Once a prospector has explored for mineral and ore deposits on public domain land, he may locate a claim believed to hold that important mineral. Claimants must then pay a yearly maintenance fee of $100 per claim to hold a claim in addition to a $25 “location fee” for first-time prospectors to record their claim. According to the Bureau of Land Management (BLM) in 2000, these fees generated $24 million representing a significant drop from $31 million in 1995 after a peak of $36 million in 1997, due primarily to a drop in gold and copper prices. Once the claim has been proven as economically recoverable, and at least $500 has been added to the development of the stake, the stakeholder may file a patent application to obtain title to all surface and mineral rights.

In 1989, a claim fee of $250 per application plus $50 per claim within each application were required. If the application is approved, the claimant may purchase all surface and mineral rights for $2.50 per acre for placer claims or $5 per acre for lode claims. Placer deposits are alluvial deposits of valuable minerals found in sand or gravel and are commonly limited to 20 acres. Hard-rock or lode claims may be larger than 20 acres. Although these fees were expensive in 1872, claimed land, minerals, and ore bodies now far surpass these amounts.

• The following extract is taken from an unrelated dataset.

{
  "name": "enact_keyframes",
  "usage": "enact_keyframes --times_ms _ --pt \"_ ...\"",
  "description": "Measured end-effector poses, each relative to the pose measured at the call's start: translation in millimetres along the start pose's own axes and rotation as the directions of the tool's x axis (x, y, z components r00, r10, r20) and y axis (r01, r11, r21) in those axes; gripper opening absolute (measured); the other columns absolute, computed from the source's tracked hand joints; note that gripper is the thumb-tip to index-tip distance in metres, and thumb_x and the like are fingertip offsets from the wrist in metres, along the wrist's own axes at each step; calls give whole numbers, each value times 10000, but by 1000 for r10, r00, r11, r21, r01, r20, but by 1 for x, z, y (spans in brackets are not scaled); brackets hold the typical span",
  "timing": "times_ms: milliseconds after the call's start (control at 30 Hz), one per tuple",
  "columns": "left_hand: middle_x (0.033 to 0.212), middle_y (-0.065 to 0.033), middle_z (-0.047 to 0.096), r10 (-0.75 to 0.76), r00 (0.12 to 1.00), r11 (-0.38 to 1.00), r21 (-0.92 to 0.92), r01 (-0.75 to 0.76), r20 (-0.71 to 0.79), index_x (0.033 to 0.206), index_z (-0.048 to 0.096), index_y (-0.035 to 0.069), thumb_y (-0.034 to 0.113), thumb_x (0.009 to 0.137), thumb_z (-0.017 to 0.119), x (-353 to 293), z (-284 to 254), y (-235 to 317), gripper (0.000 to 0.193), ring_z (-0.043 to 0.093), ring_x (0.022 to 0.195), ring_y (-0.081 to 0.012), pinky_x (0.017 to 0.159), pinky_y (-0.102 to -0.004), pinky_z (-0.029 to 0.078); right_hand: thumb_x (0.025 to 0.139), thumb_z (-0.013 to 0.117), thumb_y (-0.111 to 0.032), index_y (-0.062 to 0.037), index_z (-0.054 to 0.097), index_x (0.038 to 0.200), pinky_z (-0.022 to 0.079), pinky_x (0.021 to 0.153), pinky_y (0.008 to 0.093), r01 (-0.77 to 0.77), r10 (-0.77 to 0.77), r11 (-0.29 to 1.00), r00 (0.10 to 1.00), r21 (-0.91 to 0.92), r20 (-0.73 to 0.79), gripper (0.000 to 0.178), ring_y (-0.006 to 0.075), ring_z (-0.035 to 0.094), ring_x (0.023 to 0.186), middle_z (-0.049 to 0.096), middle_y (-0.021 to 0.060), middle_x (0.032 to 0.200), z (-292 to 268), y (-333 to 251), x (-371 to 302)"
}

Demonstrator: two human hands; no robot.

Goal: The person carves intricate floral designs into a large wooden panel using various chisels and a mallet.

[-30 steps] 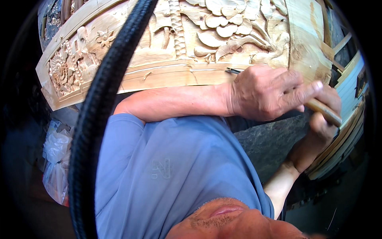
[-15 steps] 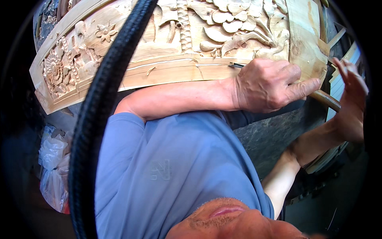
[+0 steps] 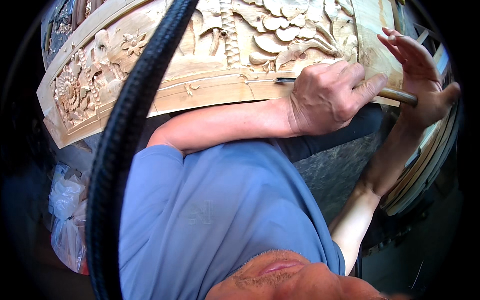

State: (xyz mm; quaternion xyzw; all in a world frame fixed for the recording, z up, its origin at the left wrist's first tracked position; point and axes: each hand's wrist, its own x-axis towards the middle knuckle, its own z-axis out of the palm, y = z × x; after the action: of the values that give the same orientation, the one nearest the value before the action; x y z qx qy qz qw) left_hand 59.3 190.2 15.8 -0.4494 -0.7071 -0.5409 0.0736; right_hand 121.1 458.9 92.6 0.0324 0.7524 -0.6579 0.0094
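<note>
My left hand (image 3: 332, 97) is closed around a wood carving chisel (image 3: 397, 94), which lies nearly level. Its dark blade tip (image 3: 285, 80) points left and meets the plain lower border of a carved wooden panel (image 3: 210, 91). The handle sticks out to the right of my fist. My right hand (image 3: 422, 82) is open, fingers spread upward, with its palm at the butt of the handle. A small curled shaving (image 3: 190, 89) lies on the border, left of the blade. Raised flowers and leaves (image 3: 295, 30) cover the panel above it.
A dark braided strap (image 3: 132, 110) crosses the view and hides part of the panel. Clear plastic bags (image 3: 67, 215) sit at the lower left. On the right, several curved boards (image 3: 417, 175) are stacked near my right forearm.
My right hand has swung up and leftward, bringing its palm to the handle's butt. The chisel and my left hand have shifted slightly left along the border.
</note>
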Motion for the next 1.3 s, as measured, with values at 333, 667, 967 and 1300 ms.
enact_keyframes --times_ms 333,667,967,1300 --pt "825 -24 629 99 994 987 -131 -94 37 1513 592 59 315 973 759 -5 7 2 621 648 677 -184 579 -342 547 910 107 -996 15 699 1408 505 1192 508 -117 114 993 982 -8 -150 1273 370 709 1309 736 244 1369 3 -13 -70" --pt "1112 -124 680 127 992 978 -167 -127 -10 1592 511 -10 272 973 751 -4 16 9 721 699 748 -192 621 -314 595 991 724 -655 45 613 1417 520 1047 420 -209 208 978 976 -13 -65 827 262 673 1164 692 171 1287 29 2 -113" --pt "1158 -129 687 139 990 973 -191 -129 38 1532 555 -24 170 921 783 2 6 4 681 723 785 -213 652 -327 613 1084 686 -389 -24 631 1333 479 984 387 -88 67 993 966 -74 -250 445 186 607 1091 678 98 1203 69 21 -105" --pt "1260 -172 722 24 999 930 -368 -6 46 1547 544 7 202 827 884 2 -1 0 820 776 944 -293 734 -359 643 1014 711 -27 -119 691 1309 548 849 342 197 -268 768 963 -610 -26 310 203 671 987 693 94 1203 82 -6 -61"
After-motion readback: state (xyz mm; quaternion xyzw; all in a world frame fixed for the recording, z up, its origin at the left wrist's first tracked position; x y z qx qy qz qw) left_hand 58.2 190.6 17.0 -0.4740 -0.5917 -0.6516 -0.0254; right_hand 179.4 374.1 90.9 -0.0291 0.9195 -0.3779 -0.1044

The following provisions currently apply to claims under the General Mining Law: (1) there is no limit on the number of claims one person can file, (2) there is no requirement that mineral production ever begins, (3) mineral production can take place with or without a patent or any payments to the federal government, (4) claims can be held indefinitely with or without production; however, they are subject to contest if not developed.

In 2000, most of the current U.S. mining activity and mineral claims under the General Mining Law were located in only five states. Of a total of 235,948 mining claims, 45 percent were in Nevada alone and 35 percent are in Arizona, California, Montana, and Wyoming.

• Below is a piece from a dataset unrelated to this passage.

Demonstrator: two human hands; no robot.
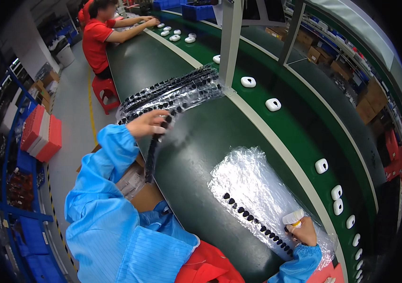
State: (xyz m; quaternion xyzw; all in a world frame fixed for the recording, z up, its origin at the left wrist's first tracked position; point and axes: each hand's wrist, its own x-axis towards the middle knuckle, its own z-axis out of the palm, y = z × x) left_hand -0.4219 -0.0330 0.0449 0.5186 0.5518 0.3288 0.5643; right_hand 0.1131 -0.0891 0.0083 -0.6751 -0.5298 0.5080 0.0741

The freedom with which claims may be staked, the relatively low fees associated with claims, and the lack of demands in the Law for remediation of mined sites, have led to a barrage of criticisms over the last century, with movements to amend or appeal the Law on many occasions. Specifically, critics suggest that the low fees do not account for externalized environmental costs associated with mining and represent a subsidy for development of otherwise pristine lands to large mining corporations, many of which are owned and operated from outside the United States. Congressional review of the Law during the late 1990s led to a number of suggestions for revisions, but environmentalist calls for its total repeal have gone unheeded.

Bibliography:

  1. Saleem Ali, Mining, the Environment, and Indigenous Development Conflicts (University of Arizona Press, 2003);
  2. Sandor Demlinger, Mining in the Old West (Schiffer Publishing, 2006);
  3. David Stiller, Wounding the West: Montana, Mining and the Environment (University of Nebraska Press, 2000).